Latham et al. note that people experience more intense emotions during anticipation than during retrospection of the same experience for both actual and hypothetical experiences (Caruso et al. 2008; D’Argembeau et al. 2003; Van Boven and Ashworth 2007). It has been suggested that this difference is explained by asymmetries of influence and of certainty. We can typically influence future, but not past, experiences, and thus we have developed a heightened emotional reaction to the former (Frijda 1988). In addition, our emotional reactions to consideration of past experiences are less extreme than our reactions to consideration of future experiences, in part because our episodic memories constrain our representations of the former in a way that they do not constrain our representations of the latter (Bar-Anan et al. 2009; Van Boven et al. 2010). Latham et al., argue that the functioning of the anticipatory and what we might call “retrospectory” systems, jointly, might partly explain why we display future bias for hedonic events.

We can extend their explanation to also explain an asymmetry between our preferences regarding hedonic and non-hedonic events. After all, only hedonic events are such that we can anticipate or retrospect them; non-hedonic events fail to have this feature. In turn, we would expect to prefer positive hedonic events in the future (and be anticipating them) and negative events in the past (and be retrospecting them) given the relative differences in emotional salience of anticipation and retrospection. By contrast, we would expect to be indifferent to the location of non-hedonic events.

The simple time neutralist can then explain future-directed near bias in the same manner as does the temporal metaphysic hybridist: by noting that we more strongly anticipate near future events relative to far ones. Since she thinks there is an analogous system—the retrospectory system—for past events, she will predict that we will also display past-directed near bias: for near past events will be more strongly retrospected than will distant past events, so we will prefer negative past events to be in the far past, and positive past events to be in the near past. Hence simple time neutralism will predict past/future symmetry in our preferences.

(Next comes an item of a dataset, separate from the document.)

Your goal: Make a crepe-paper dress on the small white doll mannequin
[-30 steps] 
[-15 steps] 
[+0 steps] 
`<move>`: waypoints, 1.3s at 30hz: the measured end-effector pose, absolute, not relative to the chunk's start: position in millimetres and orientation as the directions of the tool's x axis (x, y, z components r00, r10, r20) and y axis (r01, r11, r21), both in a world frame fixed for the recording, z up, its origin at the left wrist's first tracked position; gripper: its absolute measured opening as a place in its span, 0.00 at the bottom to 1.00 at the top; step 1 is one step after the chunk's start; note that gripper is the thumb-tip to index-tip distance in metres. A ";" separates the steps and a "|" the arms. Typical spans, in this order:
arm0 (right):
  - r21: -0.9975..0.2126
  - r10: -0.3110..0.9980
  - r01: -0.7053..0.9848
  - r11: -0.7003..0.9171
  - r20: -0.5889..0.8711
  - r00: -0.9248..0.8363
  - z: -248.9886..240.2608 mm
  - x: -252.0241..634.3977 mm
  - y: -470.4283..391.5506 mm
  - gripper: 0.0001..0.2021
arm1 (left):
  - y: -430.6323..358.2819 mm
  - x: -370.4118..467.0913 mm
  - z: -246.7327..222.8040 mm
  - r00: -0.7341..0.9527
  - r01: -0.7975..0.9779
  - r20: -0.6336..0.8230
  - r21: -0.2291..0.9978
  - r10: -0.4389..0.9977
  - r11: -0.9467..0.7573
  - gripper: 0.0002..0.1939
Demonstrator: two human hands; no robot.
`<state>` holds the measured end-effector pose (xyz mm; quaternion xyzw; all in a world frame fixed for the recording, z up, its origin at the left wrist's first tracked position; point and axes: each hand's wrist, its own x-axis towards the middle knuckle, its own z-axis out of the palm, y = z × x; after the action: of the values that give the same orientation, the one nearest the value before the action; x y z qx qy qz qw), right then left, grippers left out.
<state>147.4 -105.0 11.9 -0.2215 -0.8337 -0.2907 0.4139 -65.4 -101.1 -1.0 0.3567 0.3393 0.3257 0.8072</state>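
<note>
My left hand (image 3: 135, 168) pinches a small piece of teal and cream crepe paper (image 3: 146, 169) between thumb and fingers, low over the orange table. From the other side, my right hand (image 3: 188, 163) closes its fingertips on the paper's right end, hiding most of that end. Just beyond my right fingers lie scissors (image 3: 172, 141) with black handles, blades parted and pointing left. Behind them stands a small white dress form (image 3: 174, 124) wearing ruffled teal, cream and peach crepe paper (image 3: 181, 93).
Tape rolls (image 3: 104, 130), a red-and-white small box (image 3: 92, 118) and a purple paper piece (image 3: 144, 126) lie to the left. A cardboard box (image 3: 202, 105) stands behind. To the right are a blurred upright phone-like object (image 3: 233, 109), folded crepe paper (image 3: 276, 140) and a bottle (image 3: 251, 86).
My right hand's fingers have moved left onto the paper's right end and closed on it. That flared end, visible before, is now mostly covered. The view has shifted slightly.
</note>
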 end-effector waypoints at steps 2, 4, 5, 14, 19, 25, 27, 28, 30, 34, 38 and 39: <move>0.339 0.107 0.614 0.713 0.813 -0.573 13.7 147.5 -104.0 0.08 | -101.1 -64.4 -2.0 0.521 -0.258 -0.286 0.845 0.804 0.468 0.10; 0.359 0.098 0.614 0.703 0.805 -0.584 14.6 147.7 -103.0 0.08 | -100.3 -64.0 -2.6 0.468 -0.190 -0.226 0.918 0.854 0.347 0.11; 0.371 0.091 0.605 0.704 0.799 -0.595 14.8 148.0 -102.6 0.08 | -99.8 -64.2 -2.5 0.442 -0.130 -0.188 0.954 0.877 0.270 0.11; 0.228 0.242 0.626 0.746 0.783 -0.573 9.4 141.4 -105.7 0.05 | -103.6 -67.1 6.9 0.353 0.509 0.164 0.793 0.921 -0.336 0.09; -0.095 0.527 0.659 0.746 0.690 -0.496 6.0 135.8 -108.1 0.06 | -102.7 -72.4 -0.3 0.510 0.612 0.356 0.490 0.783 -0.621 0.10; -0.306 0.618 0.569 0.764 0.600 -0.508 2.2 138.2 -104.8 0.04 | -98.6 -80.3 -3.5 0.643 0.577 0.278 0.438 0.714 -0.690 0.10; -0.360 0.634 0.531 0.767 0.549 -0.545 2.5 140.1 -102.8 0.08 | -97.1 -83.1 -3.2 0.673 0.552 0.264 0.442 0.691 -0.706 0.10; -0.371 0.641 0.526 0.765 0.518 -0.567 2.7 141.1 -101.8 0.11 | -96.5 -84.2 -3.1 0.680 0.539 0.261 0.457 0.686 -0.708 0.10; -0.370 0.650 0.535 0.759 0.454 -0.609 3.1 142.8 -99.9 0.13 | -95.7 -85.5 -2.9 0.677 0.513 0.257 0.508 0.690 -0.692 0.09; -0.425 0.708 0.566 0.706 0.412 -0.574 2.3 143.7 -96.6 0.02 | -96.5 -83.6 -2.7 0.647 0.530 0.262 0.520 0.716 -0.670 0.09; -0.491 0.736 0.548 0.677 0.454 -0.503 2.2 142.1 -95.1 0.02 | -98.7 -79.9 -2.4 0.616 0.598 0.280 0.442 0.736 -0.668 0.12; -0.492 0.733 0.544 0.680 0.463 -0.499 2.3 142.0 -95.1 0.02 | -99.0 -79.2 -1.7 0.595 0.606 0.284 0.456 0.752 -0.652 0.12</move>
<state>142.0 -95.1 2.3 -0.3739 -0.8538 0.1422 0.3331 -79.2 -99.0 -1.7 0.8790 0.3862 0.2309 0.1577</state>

This paper aims to experimentally test the hypothesis above: that insofar as individuals show certain patterns of future-directed near-biased preferences, they will show the same pattern of past-directed near-biased preferences. We call this the past/future symmetry hypothesis. Though there is very little previous research on past-directed near-biased preferences, what little research there is tends to support the past/future symmetry hypothesis (Yi et al. (2006); Bickel et al. (2008)). Given this, we predicted that we would find evidence consistent with this hypothesis. In particular, based on previous research (Greene et al. (2020)) showing a difference in hedonic and non-hedonic future-biased preferences, we predicted that when the events in question are hedonic, participants would be both future- and past-directed near biased, and when the events are non-hedonic, participants would be both future- and past-directed time neutral.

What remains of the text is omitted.